Diagnostic Instruments For Dependent Personality Disorder (DPD)

Even though DPD is a relatively new mental health disorder, a large number of clinical tools are developed and readily available for its differential diagnosis. Because it is one of the disorders in the broad spectrum of personality disorders (PD), screening tests 11 related to PD are often used to diagnose patients of DPD. These include:

  • Dependent Personality Questionnaire (DPQ 12 )
  • Shedler-Westen Assessment Procedure (SWAP-200 13 )
  • Dependent Personality Inventory (DPI)
  • Big Five Inventory (BFI 14 )
  • IIP Personality Disorder Scales (IIP-PD 15 )
  • Temperament and Character Inventory (TCI-SD 16 )
  • Iowa Personality Disorder Screen (IPDS 17 )
  • Interpersonal Relations Assessment (IRA 18 )

What Is The Treatment For Dependent Personality Disorder (DPD)?

Dependent personality disorder treatment has no specific methodology and the disorder is usually treated via a combination of psychotherapy, medication, and self-help strategies. For instance, a 2020 study 19 recommending how to treat dependent personality disorder states that mental health service providers should “stabilize patient mood with medications, provide individual cognitive therapy with coping mechanism strategy instruction, and encourage group therapy.”

1. Psychotherapies

According to a 1998 study 20, psychotherapies involve “a modality of treatment in which the therapist and patients work together to ameliorate psychopathologic conditions and functional impairment”. This therapeutic relationship explores the patient’s attitudes, thoughts, affect, and behavior, and social context and development. For treatment of dependent personality disorder, medical practitioners often resort to different types of psychotherapy, including:

  • Cognitive behavioral therapy (CBT)
  • Dialectical behavior therapy (DBT)
  • Acceptance and commitment therapy (ACT)
  • Integrated therapy 21, etc.

These therapies address 22 the maladaptive traits, tendencies of extreme dependence, depressive moods, and other complex thought processes in patients with DPD. In the process 23, the patients develop new perspectives and attitudes about themselves, other people, and their developmental experiences—thereby enhancing their quality of life. Psychotherapies, in DPD, work best when supplemented 24 by self-help techniques.

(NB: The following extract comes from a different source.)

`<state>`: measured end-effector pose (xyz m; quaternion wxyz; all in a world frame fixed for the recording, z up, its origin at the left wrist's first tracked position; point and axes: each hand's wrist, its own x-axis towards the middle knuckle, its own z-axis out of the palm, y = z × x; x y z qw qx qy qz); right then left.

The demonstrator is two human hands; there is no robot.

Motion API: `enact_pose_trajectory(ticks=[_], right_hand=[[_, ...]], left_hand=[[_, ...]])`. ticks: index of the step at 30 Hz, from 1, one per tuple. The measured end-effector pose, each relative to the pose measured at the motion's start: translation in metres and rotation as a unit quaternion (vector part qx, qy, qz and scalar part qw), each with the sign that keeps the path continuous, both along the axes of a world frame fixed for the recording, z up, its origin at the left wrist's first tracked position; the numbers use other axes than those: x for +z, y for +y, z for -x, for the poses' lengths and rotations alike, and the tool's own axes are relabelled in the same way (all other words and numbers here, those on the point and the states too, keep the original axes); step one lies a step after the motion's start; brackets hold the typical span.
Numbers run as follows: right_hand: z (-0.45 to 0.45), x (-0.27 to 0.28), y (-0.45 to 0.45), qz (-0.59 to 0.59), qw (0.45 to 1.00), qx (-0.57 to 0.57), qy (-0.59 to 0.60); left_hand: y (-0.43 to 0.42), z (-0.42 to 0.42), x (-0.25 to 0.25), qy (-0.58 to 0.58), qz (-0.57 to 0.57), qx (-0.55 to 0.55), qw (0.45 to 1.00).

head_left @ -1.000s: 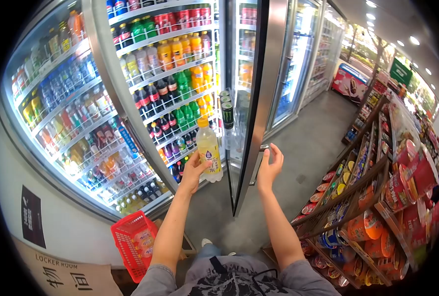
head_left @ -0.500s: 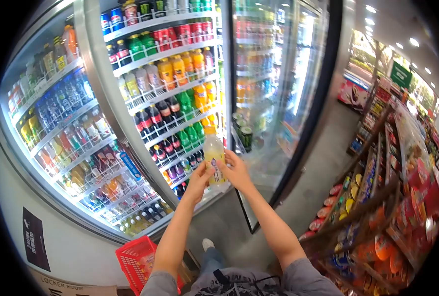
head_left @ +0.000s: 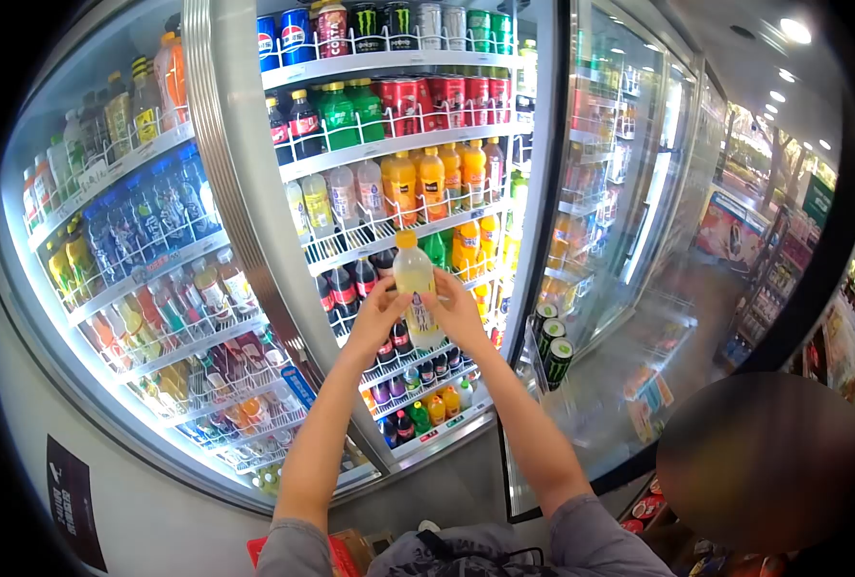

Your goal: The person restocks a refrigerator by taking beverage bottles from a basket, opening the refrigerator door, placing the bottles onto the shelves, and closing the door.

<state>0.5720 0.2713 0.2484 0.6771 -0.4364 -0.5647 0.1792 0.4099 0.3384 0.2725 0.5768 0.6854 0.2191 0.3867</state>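
Upright in front of the opened cooler, a clear bottle of pale yellow drink (head_left: pixel 414 271) with an orange cap and a printed label is held between both hands. My left hand (head_left: pixel 379 313) grips its left side, fingers closed against it. On the opposite side, my right hand (head_left: pixel 456 315) is closed on the bottle too, thumb toward the label. Behind the bottle are cooler shelves (head_left: pixel 403 133) stocked with cans and bottles, including orange drinks (head_left: pixel 431 181) and similar pale bottles (head_left: pixel 318 202).
The glass cooler door (head_left: pixel 619 288) stands open at right, with several black-and-green cans (head_left: pixel 557 361) in its rack. A second lit cooler (head_left: pixel 148 245) is on the left. A red basket (head_left: pixel 344 558) sits low beside me. A blurred oval (head_left: pixel 766 462) covers part of the lower right.
My view has tilted up and turned right, bringing the cooler shelves closer. Both hands still hold the bottle, which now appears slightly higher in view.
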Motion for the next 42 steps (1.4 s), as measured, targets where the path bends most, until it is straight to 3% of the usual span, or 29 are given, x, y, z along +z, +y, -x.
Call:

Read More About Cognitive Behavioral Therapy (CBT) Here

2. Medication

Research 25 shows that medication can effectively treat the symptom clusters within and across personality disorders and their subtypes. Recently, in severe cases of DPD, use of monoamine oxidase inhibitors, fluoxetine, and carbamazepine has shown great promise.

3. Self-help Strategies

According to experts, understanding how to overcome dependent personality disorder is both a personal realization and a situation in need of external support. Patients with DID are usually recommended specific strategies like assertiveness training, stress management techniques, and mindfulness strategies that help shape their:

  • Self-sufficiency
  • Coping styles
  • Defense mechanisms
  • Attachment and intimacy patterns
  • Relationship dynamics
  • Social skills
  • Life skills, such as decision-making, self-reliance, assertion, etc.

Takeaway

Dependent personality disorder is a highly crippling mental health condition that makes it challenging for individuals to carry out everyday tasks. If left untreated, it impacts their careers and personal relationships. However, it can be effectively managed by availing of a large number of therapies, medications, and self-help techniques.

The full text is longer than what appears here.